> [Available data]:
++++++++++++++++++++

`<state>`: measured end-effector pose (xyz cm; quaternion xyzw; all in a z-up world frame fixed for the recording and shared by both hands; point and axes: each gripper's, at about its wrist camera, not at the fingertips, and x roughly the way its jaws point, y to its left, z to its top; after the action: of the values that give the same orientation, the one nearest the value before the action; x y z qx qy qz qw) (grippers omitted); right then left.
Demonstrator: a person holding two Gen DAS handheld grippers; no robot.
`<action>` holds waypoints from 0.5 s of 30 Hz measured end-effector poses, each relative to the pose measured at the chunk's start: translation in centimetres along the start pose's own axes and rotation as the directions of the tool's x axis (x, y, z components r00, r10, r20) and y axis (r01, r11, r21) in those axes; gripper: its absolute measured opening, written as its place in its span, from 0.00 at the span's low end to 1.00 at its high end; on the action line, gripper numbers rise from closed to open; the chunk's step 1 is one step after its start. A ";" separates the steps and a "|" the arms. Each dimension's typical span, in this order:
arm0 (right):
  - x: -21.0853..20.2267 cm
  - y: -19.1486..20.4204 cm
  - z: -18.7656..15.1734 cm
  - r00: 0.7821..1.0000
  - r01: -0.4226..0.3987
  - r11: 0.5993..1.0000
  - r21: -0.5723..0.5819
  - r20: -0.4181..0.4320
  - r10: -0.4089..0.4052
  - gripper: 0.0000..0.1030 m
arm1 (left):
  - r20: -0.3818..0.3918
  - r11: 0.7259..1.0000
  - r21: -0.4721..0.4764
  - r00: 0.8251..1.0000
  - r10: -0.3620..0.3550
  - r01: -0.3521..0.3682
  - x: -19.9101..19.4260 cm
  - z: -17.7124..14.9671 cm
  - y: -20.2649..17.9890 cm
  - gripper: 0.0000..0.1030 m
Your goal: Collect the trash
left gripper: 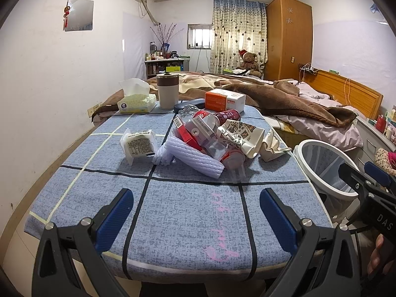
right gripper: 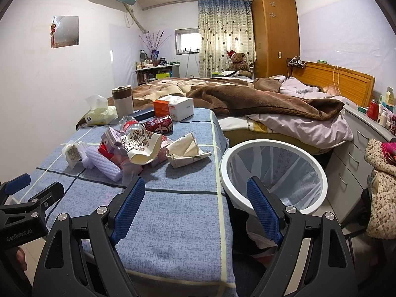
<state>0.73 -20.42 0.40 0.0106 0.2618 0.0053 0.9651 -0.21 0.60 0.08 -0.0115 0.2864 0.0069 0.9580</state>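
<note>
A heap of trash lies mid-table on the blue cloth (left gripper: 188,222): a white foam sleeve (left gripper: 195,159), a clear plastic bottle (left gripper: 208,128), a red can (left gripper: 229,115), a patterned paper cup (left gripper: 241,135), a crumpled beige wrapper (left gripper: 272,144) and a white plastic pack (left gripper: 139,144). My left gripper (left gripper: 195,198) hovers open and empty over the near table edge, short of the heap. My right gripper (right gripper: 195,185) is open and empty too, over the table's right edge beside the white bin (right gripper: 224,173) with a clear liner. The heap (right gripper: 138,148) is ahead-left of it.
At the table's far end stand a tissue box (left gripper: 136,101), a lidded tumbler (left gripper: 168,91), an orange-and-white box (left gripper: 224,99) and a dark case (left gripper: 188,105). A bed with a brown blanket (right gripper: 259,99) lies beyond. A drawer unit (right gripper: 351,158) flanks the bin on the right.
</note>
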 end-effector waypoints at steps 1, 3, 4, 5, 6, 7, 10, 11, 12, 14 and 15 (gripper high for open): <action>0.0 -0.1 0.0 1.000 -0.001 1.000 0.000 0.001 0.001 0.83 | 0.000 1.000 0.000 1.000 0.001 -0.001 0.0 0.0 0.0 1.00; 0.0 0.0 0.0 1.000 0.001 1.000 0.000 0.000 -0.001 0.83 | 0.000 1.000 0.000 1.000 0.001 -0.001 0.0 0.0 0.0 1.00; 0.0 0.0 0.0 1.000 0.000 1.000 -0.001 -0.001 0.000 0.83 | 0.000 1.000 -0.001 1.000 0.000 0.000 0.0 0.0 0.0 1.00; 0.0 0.0 0.0 1.000 0.001 1.000 -0.001 0.000 -0.001 0.83 | 0.001 1.000 -0.002 1.000 0.000 0.000 0.0 0.0 0.1 1.00; 0.0 0.0 0.0 1.000 0.002 1.000 -0.001 0.000 -0.002 0.83 | 0.000 1.000 -0.002 1.000 0.000 0.000 0.0 0.1 0.1 1.00; 0.0 0.0 0.0 1.000 0.002 1.000 -0.001 0.000 -0.002 0.83 | 0.000 1.000 -0.003 1.000 0.001 -0.001 0.0 0.1 0.1 1.00; 0.0 0.0 0.0 1.000 0.001 1.000 -0.004 0.000 -0.001 0.83 | 0.000 1.000 -0.004 1.000 0.002 -0.002 0.0 0.1 0.2 1.00; 0.0 0.1 0.0 1.000 0.000 1.000 -0.004 0.000 0.000 0.83 | 0.002 1.000 -0.005 1.000 0.002 -0.002 -0.1 0.1 0.2 1.00; 0.0 0.1 0.0 1.000 0.001 1.000 -0.005 0.000 -0.001 0.83 | 0.002 1.000 -0.004 1.000 0.002 -0.002 0.0 0.1 0.2 1.00; 0.0 0.1 0.0 1.000 0.000 1.000 -0.005 0.000 0.000 0.83 | 0.001 1.000 -0.005 1.000 0.002 -0.002 0.0 0.1 0.2 1.00; 0.0 0.1 0.0 1.000 0.000 1.000 -0.005 0.000 0.000 0.83 | 0.001 1.000 -0.004 1.000 0.001 -0.001 0.1 0.2 0.2 1.00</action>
<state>0.70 -20.34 0.43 0.0080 0.2618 0.0058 0.9651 -0.06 0.81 0.17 -0.0134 0.2860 0.0082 0.9581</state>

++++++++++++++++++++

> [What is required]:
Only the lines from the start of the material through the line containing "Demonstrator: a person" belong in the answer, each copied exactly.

> [Problem solution]:
`<state>`: measured end-effector pose (xyz cm; quaternion xyzw; all in a z-up world frame fixed for the recording and shared by both hands; point and axes: each gripper's, at about its wrist camera, not at the fingertips, and x roughly the way its jaws point, y to its left, z to its top; after the action: of the values that give the same orientation, the one nearest the value before the action; x y z qx qy qz qw) (grippers omitted); right then left.
Demonstrator: a person holding two Gen DAS handheld grippers; no robot.

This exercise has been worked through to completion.